*WHAT YOU SHOULD DO*. Restate word for word the lines in the listing below, starting at the line containing "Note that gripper" and ending at the line containing "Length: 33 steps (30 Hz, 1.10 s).", both included; leave out the rest.

══════════

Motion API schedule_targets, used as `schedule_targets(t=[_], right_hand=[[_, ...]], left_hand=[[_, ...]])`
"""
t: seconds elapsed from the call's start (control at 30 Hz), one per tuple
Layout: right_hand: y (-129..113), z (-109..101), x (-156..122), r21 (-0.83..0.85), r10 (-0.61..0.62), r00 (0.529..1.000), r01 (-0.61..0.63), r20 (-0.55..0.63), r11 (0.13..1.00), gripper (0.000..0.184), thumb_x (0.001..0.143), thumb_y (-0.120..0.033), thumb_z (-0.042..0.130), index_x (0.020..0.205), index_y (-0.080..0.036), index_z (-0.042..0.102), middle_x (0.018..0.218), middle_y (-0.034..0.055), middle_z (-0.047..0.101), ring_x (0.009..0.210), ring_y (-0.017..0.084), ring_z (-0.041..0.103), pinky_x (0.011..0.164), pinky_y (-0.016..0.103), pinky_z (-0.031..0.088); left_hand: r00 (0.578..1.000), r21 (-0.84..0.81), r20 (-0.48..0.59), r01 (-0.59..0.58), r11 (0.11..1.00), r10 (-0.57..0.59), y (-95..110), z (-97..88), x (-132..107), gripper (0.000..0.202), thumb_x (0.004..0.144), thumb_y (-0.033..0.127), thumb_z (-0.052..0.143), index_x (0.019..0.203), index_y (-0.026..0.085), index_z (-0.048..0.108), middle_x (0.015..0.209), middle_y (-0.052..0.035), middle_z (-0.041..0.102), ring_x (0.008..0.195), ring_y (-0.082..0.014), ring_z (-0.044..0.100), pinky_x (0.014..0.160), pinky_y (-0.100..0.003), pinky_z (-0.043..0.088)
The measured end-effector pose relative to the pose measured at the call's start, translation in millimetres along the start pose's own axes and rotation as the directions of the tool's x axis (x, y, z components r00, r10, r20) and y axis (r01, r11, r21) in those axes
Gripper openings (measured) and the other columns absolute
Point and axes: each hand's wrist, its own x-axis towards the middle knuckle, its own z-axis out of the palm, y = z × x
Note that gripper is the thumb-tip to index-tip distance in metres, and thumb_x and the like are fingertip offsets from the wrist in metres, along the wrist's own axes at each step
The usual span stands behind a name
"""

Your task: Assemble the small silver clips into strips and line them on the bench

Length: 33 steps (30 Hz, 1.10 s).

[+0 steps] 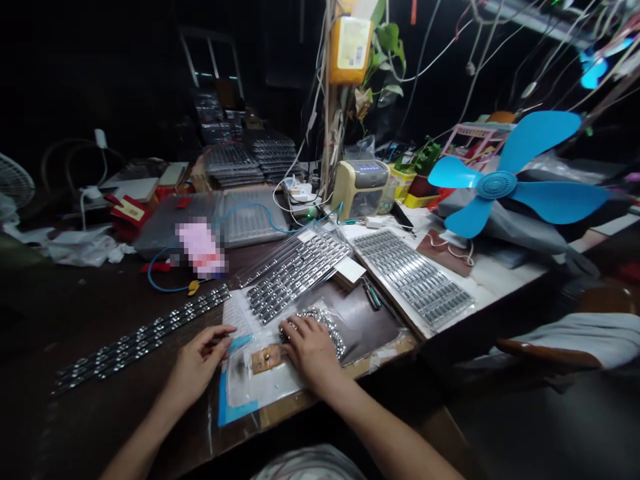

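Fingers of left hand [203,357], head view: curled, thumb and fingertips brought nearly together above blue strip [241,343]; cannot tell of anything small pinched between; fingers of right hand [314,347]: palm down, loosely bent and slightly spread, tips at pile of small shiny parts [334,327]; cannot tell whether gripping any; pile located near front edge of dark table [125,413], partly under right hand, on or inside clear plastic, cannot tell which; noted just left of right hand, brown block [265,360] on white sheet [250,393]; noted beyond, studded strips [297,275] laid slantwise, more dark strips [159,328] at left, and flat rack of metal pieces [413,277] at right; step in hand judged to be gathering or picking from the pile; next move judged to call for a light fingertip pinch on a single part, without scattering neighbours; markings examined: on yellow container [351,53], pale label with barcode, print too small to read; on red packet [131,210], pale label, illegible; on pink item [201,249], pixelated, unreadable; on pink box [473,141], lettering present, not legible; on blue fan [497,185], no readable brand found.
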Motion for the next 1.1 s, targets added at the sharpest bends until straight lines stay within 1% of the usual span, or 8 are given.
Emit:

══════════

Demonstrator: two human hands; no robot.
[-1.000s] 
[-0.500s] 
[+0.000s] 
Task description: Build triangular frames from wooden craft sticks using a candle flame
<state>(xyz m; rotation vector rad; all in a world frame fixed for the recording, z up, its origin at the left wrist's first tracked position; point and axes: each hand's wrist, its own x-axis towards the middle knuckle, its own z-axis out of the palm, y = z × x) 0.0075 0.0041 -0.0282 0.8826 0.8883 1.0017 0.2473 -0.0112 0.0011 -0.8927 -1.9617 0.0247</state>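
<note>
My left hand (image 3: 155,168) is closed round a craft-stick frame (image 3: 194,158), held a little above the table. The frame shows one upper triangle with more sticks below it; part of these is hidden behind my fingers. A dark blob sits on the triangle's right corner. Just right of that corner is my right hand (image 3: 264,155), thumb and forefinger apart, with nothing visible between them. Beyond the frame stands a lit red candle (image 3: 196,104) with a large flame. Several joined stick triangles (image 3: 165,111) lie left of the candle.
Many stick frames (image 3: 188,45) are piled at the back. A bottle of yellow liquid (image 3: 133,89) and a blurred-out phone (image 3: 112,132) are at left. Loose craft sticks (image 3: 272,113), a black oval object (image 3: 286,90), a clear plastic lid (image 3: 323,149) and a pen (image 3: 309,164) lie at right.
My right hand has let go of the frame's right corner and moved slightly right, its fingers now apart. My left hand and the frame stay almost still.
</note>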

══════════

*RESPONSE TO THE TASK*.
Note that gripper is the thumb-tip to index-tip distance in metres, and thumb_x and the like are fingertip offsets from the wrist in metres, along the wrist's own axes at each step
The usual span stands behind a name
"""

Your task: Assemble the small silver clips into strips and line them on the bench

Length: 33 steps (30 Hz, 1.10 s).

Nothing further is required by the exercise.